VBL’s supporters on GoFundMe agree. In a little over two weeks, the fundraiser has more than doubled its initial goal of $6,000 and is currently at nearly $15,000 raised.
Preshyon and the VBL team, consisting of Grefiel and her roommates Nola and Natalie, have set a new funding goal of $35,000 to facilitate more programming, expand the future location and guarantee longevity by committing to a 12-month lease.
“VBL hopes to secure a location in proximity to historical Hogan’s Alley or around that area, though we are still avidly searching for a location,” explains Preshyon, who is of Zimbabwean and Indigenous heritage. “Given that our largest priority is opening our doors to the public asap, we are open to exploring all location options in Vancouver. We hope to be open and operational in the spring or summer of this year.”
VBL is also accepting book donations to build a collection sizable enough to fill the library. The founders are accepting books from any genre in any condition, and have also created a wish list of books by Black and BIPOC authors.

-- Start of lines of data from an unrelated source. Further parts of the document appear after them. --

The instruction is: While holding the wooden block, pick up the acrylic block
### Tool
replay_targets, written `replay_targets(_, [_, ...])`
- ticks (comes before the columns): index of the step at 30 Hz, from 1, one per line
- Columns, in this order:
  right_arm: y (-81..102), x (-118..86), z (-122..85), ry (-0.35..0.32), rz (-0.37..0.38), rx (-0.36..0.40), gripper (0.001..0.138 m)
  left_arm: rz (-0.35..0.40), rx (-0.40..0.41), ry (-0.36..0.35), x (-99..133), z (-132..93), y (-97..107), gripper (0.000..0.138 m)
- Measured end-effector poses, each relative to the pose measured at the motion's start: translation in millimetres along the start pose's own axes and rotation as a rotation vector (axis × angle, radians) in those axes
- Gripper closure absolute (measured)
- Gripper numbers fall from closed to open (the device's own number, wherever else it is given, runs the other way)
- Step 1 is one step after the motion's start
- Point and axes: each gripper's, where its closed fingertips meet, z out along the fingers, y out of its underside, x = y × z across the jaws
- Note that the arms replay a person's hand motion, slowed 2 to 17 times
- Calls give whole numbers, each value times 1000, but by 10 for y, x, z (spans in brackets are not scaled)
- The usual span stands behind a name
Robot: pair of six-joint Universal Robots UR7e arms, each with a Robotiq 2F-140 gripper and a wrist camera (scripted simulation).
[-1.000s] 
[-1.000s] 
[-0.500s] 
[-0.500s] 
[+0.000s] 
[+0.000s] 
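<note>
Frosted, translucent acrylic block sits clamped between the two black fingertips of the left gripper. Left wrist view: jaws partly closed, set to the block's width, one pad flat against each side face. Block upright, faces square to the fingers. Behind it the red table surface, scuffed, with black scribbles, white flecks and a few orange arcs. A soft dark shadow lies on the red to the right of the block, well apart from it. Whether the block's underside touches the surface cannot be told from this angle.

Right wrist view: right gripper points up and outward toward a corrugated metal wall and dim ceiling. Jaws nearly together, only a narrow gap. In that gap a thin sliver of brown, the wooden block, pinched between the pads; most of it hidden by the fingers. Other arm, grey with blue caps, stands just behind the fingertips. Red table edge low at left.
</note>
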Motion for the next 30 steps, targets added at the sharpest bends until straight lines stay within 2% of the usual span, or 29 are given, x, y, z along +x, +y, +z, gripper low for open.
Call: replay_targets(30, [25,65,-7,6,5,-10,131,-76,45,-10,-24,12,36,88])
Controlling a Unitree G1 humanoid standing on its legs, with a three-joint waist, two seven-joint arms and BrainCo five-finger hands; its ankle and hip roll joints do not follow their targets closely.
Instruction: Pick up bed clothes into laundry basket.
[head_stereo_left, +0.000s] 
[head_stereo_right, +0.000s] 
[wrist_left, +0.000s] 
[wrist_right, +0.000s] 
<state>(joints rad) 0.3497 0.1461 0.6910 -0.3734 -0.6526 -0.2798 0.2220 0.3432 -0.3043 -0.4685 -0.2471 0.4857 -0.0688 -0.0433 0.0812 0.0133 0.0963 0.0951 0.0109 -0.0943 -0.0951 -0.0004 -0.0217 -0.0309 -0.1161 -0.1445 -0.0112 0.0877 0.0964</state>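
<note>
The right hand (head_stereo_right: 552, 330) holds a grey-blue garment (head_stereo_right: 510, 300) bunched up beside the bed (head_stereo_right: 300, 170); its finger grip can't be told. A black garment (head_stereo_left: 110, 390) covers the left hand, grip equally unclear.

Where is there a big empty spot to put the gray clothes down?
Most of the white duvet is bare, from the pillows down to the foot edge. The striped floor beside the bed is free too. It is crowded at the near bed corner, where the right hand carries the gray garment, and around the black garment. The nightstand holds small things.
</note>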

Massy Books has created a book registry out of VBL’s wishlist items on their online bookstore where people can order directly to donate to the library.
“Ever since the dismantling of Hogan’s Alley as a Black community hub in the ’70s, Vancouver’s Black community has been fragmented and disconnected. Vancouver has an almost unprecedented lack of infrastructure for the Black community. The effects of cultural isolation on a mental health level and even professional level are intense. When you don’t feel the support of your people and your community, you carry the weight of micro-aggressions, inequities and discrimination alone.
“VBL will be the community gathering place that has yet to fill the space that Hogan’s Alley occupied. The library will give the BIPOC population a stronger sense of connection and community. We will help form a stronger Black and BIPOC support network in Vancouver because everyone needs people to lean on and somewhere to feel uplifted.”